We next evaluated in a different inflammatory context, the role of defective lymphatics in inflammation. Although LV has been implicated in tumor metastasis (41–43), less is known about the role of LV function and dysfunction in local tumor growth. Thus, tumors were induced by subcutaneous injection of B16/F10 cells, a murine melanoma cell line, on the back of Prox1^+/– and WT littermate controls mice. Our results showed that Prox1^+/– mice developed larger tumors than their WT littermate controls ( Figures 4A, B ). Moreover, tumor-infiltrating macrophages from Prox1^+/– mice showed increased M2 macrophages proportion compared to WT littermate controls ( Figures 4C, D ). These results suggest that LV dysfunction and lymph leakage promotes a local anti-inflammatory environment by inducing M2 macrophage polarization that allows accelerated tumor growth.

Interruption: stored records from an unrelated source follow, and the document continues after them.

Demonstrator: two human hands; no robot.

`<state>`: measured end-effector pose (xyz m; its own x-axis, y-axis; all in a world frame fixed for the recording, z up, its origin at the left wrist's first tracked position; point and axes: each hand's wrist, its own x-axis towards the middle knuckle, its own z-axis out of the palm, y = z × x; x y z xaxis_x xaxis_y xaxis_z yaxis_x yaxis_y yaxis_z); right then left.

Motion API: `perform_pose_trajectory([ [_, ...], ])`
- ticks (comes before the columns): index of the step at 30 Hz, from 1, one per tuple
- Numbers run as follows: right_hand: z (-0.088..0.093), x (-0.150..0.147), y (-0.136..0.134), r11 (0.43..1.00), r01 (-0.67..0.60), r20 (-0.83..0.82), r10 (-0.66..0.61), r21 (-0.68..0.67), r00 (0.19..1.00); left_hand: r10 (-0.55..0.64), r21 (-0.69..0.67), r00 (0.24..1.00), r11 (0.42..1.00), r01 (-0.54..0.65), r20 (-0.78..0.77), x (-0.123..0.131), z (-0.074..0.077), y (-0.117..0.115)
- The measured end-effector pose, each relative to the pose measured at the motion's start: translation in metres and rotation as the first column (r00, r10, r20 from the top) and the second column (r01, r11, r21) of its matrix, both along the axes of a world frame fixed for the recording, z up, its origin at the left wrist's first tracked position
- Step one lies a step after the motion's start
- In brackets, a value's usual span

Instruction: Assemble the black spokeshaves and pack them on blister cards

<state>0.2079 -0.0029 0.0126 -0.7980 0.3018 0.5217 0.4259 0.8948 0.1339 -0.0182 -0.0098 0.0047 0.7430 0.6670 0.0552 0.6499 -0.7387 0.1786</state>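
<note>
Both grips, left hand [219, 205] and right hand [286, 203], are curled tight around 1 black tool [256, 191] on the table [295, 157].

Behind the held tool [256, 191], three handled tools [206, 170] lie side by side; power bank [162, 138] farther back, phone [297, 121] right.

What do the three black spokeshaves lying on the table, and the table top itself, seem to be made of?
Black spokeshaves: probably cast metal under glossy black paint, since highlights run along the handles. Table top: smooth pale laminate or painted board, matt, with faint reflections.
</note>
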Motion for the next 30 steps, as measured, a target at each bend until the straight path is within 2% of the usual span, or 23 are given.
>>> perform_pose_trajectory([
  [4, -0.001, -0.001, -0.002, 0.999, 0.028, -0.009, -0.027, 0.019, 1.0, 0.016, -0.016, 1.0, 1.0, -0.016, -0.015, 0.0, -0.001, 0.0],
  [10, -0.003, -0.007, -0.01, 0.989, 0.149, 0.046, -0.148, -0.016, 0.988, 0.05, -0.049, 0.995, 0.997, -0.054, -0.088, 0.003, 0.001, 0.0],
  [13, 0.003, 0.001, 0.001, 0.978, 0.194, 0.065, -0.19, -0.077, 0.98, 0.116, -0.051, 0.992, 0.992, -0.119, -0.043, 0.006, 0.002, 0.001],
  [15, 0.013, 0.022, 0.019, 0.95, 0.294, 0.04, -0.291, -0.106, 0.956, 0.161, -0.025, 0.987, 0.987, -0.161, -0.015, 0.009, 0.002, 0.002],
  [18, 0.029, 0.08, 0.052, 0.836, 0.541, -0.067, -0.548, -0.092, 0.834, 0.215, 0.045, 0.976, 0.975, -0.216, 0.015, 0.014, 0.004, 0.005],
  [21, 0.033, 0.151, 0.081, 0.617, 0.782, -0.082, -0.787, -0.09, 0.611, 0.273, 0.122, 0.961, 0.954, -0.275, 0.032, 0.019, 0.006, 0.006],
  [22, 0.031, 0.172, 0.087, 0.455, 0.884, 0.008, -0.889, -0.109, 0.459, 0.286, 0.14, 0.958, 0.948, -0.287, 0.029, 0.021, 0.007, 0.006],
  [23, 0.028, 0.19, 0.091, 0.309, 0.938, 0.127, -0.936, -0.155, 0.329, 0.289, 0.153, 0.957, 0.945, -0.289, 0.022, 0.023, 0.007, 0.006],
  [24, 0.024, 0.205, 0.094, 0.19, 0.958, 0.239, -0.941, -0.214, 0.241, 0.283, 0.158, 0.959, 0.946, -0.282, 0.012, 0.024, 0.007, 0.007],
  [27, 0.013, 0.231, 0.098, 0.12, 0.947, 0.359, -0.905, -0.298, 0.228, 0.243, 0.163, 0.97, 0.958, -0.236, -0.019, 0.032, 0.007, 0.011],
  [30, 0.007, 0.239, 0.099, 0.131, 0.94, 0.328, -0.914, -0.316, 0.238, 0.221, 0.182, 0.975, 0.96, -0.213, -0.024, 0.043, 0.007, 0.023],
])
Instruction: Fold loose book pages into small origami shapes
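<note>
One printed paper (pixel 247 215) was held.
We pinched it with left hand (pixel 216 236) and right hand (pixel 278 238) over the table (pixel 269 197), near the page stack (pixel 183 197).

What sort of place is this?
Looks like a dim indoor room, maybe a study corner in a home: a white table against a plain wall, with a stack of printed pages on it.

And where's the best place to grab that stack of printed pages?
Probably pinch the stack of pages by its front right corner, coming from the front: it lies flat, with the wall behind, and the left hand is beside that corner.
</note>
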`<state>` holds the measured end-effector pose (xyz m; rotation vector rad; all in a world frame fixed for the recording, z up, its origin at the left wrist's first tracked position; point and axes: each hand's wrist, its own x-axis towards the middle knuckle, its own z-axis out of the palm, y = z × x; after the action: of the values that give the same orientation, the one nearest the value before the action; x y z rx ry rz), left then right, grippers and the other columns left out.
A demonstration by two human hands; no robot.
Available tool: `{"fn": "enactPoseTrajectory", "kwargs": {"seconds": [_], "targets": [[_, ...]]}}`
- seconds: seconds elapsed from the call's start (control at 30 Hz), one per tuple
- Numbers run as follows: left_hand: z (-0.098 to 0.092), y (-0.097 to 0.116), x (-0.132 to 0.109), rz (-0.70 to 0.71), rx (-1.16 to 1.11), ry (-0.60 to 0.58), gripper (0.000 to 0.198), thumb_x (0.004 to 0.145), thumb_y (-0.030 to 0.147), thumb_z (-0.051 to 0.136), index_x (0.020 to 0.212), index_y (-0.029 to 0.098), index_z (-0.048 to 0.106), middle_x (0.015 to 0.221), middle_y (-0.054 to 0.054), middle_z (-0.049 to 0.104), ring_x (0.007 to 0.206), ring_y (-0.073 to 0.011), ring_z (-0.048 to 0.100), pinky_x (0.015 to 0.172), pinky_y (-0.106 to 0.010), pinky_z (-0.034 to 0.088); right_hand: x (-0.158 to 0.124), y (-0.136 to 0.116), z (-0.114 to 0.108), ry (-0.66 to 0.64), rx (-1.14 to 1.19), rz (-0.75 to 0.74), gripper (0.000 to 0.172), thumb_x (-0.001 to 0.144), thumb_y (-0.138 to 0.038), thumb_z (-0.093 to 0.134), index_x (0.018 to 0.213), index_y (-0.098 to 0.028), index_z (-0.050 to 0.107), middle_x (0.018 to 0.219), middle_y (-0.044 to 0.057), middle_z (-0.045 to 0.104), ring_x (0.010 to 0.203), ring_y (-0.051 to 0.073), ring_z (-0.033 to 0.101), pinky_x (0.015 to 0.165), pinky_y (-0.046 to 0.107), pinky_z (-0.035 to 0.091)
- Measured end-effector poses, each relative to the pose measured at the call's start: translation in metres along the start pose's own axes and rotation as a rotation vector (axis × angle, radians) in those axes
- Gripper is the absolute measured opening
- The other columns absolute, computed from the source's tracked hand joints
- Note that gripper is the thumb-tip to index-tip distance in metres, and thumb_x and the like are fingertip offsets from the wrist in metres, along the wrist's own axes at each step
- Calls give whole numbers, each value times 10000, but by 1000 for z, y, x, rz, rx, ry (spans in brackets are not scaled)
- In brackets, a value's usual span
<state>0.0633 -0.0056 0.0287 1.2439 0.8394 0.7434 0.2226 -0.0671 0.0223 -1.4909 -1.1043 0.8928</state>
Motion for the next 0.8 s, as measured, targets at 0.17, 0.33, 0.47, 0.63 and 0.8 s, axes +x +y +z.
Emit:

Finally, we set out to determine whether there is evidence of LV dysfunction and macrophage polarization in human cancers. By using previously described gene signatures for LV, M1 and M2 macrophages, and detailed in Supplementary Table 1 (44, 45), we analyzed tumor transcriptomic data of patients with different cancers available within The Cancer Genome Atlas (46). Independent of the type of cancer evaluated, we found a striking positive correlation between LV and M1 macrophages signatures, and a negative correlation between LV and M2 macrophages signatures ( Figure 5A ). Since reduced LV signature can be related with reduced LV function and lymphedema (47–50), our finding is in keeping with our previous results that defective LV exacerbates M2 macrophage polarization in different inflammatory context and suggest a similar process in human cancers. Moreover, LV signature differentially correlates with patient’s survival depending on the cancer type analyzed and is also in line with the positive or negative association of M1 and M2 signature and cancer survival ( Figure 5B ). In fact, LYVE1, VEGF-C and ITGA9 are among the most down-regulated genes from the low LV signature patients among all the different cancer types analyzed ( Supplementary Figure 5 ). All together, these results suggest that a similar dysfunctional LV modulates M1/M2 macrophage polarization within the tumor microenvironment in different human cancers.